From the CUESA newsletter, on dislocation: "The Ferry Plaza Farmers Market has many stakeholders. The farmers and other sellers, of course, are the foundation of the market and depend upon it for part of their income; the shoppers come for good food, community, and to attend our educational programs; and myriad businesses and governmental agencies are affected in various ways by the market’s operation. Of late, Bay Area Rapid Transit (BART) has taken an interest in the market, too--but not just for the delicious regional produce, or even the Blue Bottle Coffee. An important public safety project must take place in space now occupied by a portion of our Saturday market. Perhaps you heard the buzz in the news this week about how BART’s seismic retrofit project could affect the Ferry Plaza Farmers Market. Here we hope to address possible questions and concerns."
(More on the Ferry Plaza Market after the jump)
Happier brekkie-related developments: Eatwell Farms now sells Three Wise Hens organic Araucana eggs at their stand on Saturdays, Fatted Calf now has bacon in limited quantities in addition to their sublime breakfast sausages.

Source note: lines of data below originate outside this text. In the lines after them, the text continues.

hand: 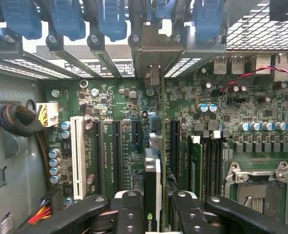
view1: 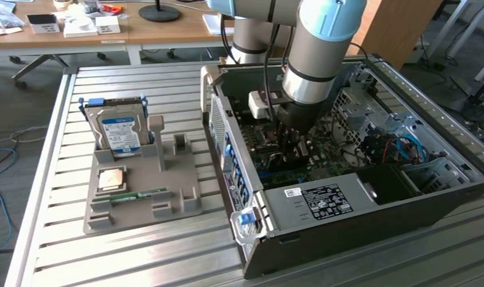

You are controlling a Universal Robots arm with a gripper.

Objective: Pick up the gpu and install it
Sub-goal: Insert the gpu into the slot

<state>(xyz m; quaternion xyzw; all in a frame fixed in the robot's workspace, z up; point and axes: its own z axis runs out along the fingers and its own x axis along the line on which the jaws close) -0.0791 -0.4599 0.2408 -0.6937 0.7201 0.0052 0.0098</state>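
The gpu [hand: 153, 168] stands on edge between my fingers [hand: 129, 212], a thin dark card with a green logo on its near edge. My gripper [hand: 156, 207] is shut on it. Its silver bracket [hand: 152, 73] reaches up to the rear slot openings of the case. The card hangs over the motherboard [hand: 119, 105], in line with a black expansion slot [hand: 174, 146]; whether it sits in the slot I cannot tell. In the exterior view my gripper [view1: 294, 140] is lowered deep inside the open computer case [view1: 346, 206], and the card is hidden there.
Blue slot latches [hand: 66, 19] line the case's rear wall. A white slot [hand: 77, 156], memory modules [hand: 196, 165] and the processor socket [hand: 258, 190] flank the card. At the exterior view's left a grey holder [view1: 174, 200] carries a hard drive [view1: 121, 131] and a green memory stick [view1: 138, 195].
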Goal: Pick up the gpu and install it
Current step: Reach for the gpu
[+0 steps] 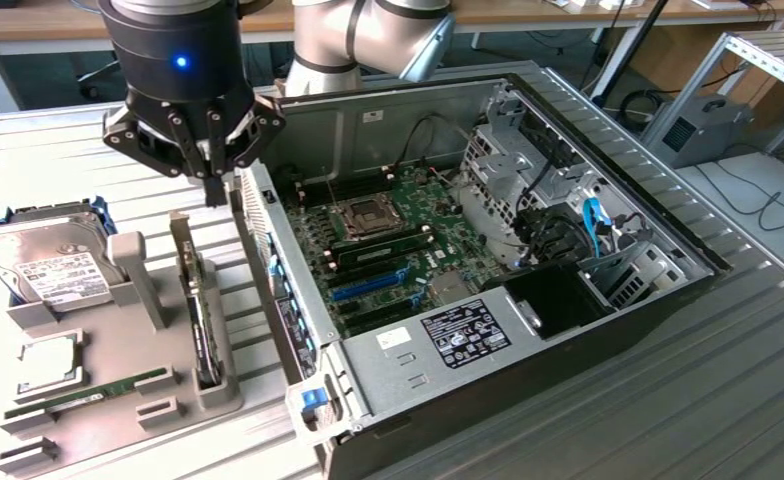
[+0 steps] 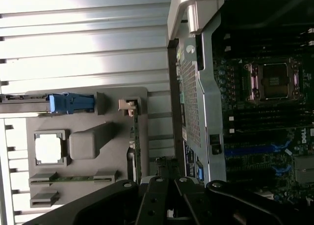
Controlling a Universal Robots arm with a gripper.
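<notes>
The open computer case [image 1: 526,400] lies on its side on the ribbed metal bench [image 1: 726,400], with its near corner and a small blue clip [image 1: 313,400] closest to the exterior view. Inside, the green motherboard [image 1: 392,240] faces up, with an empty processor socket [image 1: 365,215] and blue slots [image 1: 365,285].

Just beside the case, on the exterior view's left, is a grey holder [image 1: 152,405]. The gpu [image 1: 203,320] stands on edge in a slot along the side of the holder nearest the case. Its pale bracket strip [image 1: 180,250] is at the far end. In the wrist view the gpu [image 2: 138,151] shows as a thin dark edge between the holder [image 2: 113,102] and the case wall.

The holder also carries a hard drive [image 1: 52,265] with a white label, a square processor chip [image 1: 48,360] and a green memory stick [image 1: 92,392], each in its own seat, apart from the gpu.

The hand [image 1: 215,195] hangs above the gap between the holder and the case, near the bracket end of the gpu and not touching it. Its black fingers [image 1: 215,185] are drawn together with nothing between them. The wrist view shows the hand [image 2: 169,185] from behind, pointing down at the same gap.
</notes>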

After the Loma Prieta Earthquake in 1989, it was clear that Bay Area transportation infrastructure needed seismic retrofitting. To this end, BART plans to stabilize the transbay tube beneath the San Francisco Bay. Since the tube runs directly under the Ferry Building, BART must use the plaza behind the building for tunnel access. There is no getting around it: BART’s operations for this essential project will displace at least a portion of our Saturday farmers market. Sometime during the next eighteen months, the sellers that currently set up in the back plaza on Saturdays will have to set up elsewhere. If this cannot be done in a way that is contiguous with the otherwise unaffected portion of the market, it is possible that the entire market will have to be shifted. BART’s project is expected to take two years to complete.
BART was required to do a comprehensive assessment of the environmental, cultural, and social impacts of the retrofit project. For each impact that was recognized, they must provide functionally equivalent mitigation measures. Presently, BART is in the process of determining what specific mitigation measures to propose for CUESA’s operations. Our input has been solicited at many points, and we have provided BART with a list of operational requirements that must be considered for alternatives to be truly equivalent. BART has been receptive and inclusive, and we have faith that their competent designers will emerge with a solution that is elegant and addresses our needs.
It should go without saying that we want to stay at or near the Ferry Building. We are, after all, the Ferry Plaza Farmers Market and we think it is possible to find an alternative allows us to remain here. Our operations are complex, though, so our requirements are many. Here is the list we presented to BART:
Good market layout: The configuration of the market needs to enhance the shopping experience.
Customer parking: Access to convenient and affordable parking for customers must be addressed.
Customer loading zone: Access to convenient load-out space by customers for pre-established Chef Pass and Veggie Valet services is a necessity.
Convenient truck access: For the sellers who have stalls located in areas that do not accommodate their trucks, truck parking must remain convenient for load in and load out throughout the day.
Contiguous space: 62,370 square feet are required to accommodate market stalls, space for walkways between stalls, seller vehicles, demonstration kitchens and teaching facilities, and operations and education equipment and supplies.
Educational facilities: CUESA’s nonprofit status is dependent on actively supporting our educational mission, which is dependent upon the types of facilities found at the Ferry Building (demonstration kitchens, teaching facilities, meeting areas, the A-Z murals, information booth, etc.)
Adherence to Health Department regulations: Direct access to water, electricity, trash disposal, public toilets, set-backs from traffic and locations approved for basic hygiene are critical.
One relocation only: One market move for construction purposes is tolerable; to be reconfigured multiple times during construction activities would be detrimental to sellers.
For the next six weeks, BART’s designers will be pondering ways to accommodate this list, and will present us with a workable alternative. A plan should be agreed upon soon thereafter. CUESA will give customers ample notice and will do everything possible to make the transition smooth.